▸ Task instructions: For the string "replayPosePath", state how many lines of the data hold it. Give nothing besides the number.

<<<<

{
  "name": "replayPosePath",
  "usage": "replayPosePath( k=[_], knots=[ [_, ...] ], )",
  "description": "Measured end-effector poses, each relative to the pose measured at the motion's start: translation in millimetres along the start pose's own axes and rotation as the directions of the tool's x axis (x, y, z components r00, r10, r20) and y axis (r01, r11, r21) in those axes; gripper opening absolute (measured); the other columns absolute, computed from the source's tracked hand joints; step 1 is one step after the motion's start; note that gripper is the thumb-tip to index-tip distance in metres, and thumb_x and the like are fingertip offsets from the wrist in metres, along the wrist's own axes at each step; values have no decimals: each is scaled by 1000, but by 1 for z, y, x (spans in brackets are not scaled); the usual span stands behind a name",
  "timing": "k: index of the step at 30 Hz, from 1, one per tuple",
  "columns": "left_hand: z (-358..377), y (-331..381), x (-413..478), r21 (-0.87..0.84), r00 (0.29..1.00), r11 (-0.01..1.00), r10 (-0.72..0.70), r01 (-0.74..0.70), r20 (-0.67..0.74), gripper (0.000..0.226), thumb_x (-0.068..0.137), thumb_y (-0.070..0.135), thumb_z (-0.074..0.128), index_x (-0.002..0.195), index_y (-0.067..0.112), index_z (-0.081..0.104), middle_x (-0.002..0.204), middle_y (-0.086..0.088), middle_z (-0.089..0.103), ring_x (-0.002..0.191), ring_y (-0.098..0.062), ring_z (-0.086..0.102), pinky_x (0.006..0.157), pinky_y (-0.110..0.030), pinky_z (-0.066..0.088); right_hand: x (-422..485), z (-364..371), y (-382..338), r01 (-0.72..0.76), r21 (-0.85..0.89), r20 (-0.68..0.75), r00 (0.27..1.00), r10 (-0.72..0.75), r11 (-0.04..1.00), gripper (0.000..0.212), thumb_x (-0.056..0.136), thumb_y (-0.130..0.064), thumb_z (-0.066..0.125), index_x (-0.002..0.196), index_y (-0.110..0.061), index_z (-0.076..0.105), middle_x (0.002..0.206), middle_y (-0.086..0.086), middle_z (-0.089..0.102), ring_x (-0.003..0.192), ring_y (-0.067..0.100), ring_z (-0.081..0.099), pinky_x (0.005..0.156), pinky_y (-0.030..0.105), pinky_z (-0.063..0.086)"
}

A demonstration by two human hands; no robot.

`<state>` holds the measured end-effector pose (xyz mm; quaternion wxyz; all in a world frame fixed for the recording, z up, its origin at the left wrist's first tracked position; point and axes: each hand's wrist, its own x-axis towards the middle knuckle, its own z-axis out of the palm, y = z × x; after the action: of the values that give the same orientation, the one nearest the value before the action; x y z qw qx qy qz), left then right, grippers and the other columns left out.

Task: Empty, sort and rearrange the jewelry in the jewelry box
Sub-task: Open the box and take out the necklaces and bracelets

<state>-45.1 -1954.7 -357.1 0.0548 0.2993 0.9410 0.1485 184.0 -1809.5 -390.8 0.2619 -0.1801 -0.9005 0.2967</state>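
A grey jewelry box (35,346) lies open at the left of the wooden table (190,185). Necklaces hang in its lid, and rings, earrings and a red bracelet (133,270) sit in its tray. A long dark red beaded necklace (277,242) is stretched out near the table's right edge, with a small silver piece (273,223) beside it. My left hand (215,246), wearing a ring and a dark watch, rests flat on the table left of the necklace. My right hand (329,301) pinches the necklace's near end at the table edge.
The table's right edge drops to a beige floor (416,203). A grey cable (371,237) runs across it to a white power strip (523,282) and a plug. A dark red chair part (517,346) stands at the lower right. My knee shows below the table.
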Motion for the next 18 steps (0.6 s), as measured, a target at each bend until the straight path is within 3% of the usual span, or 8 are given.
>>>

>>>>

▸ Exercise answer: 2